Re: [PATCH] ACPI/PCI: deduplicate concurrent eject notify

Weiwen Hu <huweiwen@xxxxxxxxxxxxxxxxx> · Fri, 11 Apr 2025 17:12:07 +0800

Hi Rafael, what's your opinion on this race condition in ACPI hotplug?

On Fri, Feb 28, 2025 at 11:16:01AM -0600, Bjorn Helgaas wrote:
> On Mon, Feb 24, 2025 at 03:00:34PM +0800, Weiwen Hu wrote:
> > Ignore the eject notification when the previous ejection is still in
> > progress to prevent multiple _EJ0 invocations when the ejection completes.
> > 
> > The first _EJ0 informs the platform to actually eject the device and frees
> > the slot for other devices. So the subsequent _EJ0 may accidentally eject
> > the new device that is just plugged into this slot. We need to avoid this.
> > 
> > For each acpi_device, this patch introduces a new field `ejecting`, which
> > is set before enqueuing the `kacpi_hotplug_wq` and reset before invoking
> > _EJ0.  Every notifications we received before invoking _EJ0 is targeted to
> > the old device. This ensures we don't miss any notifications for newly
> > plugged device.  And a new flag `should_dedup_eject` allows each driver to
> > implement this feature gradually. A driver should set this flag on
> > initialization if it will reset `ejecting`.
> 
> Which drivers do you have in mind when you say "each driver can
> implement this feature gradually"?  You set should_dedup_eject in
> acpiphp, so I guess you mean other ACPI hotplug drivers?  I see
> acpi_hotplug_context mentioned in libata-acpi.c, surface3-wmi.c; maybe
> those are the only other current ones?

Yes, I mean other ACPI hotplug drivers. I've searched for acpi_evaluate_ej0(),
because `ejecting` should be reset just before this. I got dock.c and scan.c.
All of them are called from acpi_device_hotplug(). So may be I can change all
of them at once.  Should we also consider out-of-tree drivers?
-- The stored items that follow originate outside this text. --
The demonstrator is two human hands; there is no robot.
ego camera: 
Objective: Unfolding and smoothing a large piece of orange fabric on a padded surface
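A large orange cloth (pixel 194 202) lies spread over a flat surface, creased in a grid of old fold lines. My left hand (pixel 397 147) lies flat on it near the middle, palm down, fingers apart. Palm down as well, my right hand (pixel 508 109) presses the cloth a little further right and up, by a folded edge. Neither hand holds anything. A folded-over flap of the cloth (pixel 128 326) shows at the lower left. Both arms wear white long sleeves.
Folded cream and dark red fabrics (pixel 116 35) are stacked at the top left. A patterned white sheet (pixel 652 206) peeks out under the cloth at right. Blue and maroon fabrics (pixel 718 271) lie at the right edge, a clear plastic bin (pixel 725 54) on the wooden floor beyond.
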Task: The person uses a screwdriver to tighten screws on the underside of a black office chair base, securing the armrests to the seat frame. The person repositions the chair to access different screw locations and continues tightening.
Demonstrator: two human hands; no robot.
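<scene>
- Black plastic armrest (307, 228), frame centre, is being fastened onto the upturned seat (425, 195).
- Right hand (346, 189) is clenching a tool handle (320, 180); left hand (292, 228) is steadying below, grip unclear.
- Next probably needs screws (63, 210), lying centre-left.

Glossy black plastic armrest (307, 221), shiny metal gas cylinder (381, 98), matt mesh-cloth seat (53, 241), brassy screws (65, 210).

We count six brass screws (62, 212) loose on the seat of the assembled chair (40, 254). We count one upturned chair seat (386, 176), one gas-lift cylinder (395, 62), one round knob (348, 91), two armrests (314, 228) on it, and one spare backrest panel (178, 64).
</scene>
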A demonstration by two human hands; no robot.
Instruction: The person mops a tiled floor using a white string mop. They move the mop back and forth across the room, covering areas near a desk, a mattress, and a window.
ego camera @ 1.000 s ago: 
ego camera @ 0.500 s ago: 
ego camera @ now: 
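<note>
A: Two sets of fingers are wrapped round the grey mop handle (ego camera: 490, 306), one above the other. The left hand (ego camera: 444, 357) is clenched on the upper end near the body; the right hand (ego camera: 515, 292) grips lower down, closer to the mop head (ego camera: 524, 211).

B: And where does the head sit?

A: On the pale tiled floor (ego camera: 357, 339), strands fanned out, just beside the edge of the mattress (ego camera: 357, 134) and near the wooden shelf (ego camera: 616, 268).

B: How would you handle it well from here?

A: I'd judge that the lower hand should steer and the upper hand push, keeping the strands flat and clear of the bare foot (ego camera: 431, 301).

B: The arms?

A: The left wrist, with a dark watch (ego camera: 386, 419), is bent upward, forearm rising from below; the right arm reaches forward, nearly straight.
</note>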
As for surface3-wmi.c, its s3_wmi_hp_notify function seems only probing lid
state, and does not support hot unplug actually.

But ata_acpi_detach_device() seems not calling acpi_evaluate_ej0(), From
f730ae183863 ("libata: remove functions now handed by ACPI dock driver"), It
seems that ata relies on dock to call ej0 for it.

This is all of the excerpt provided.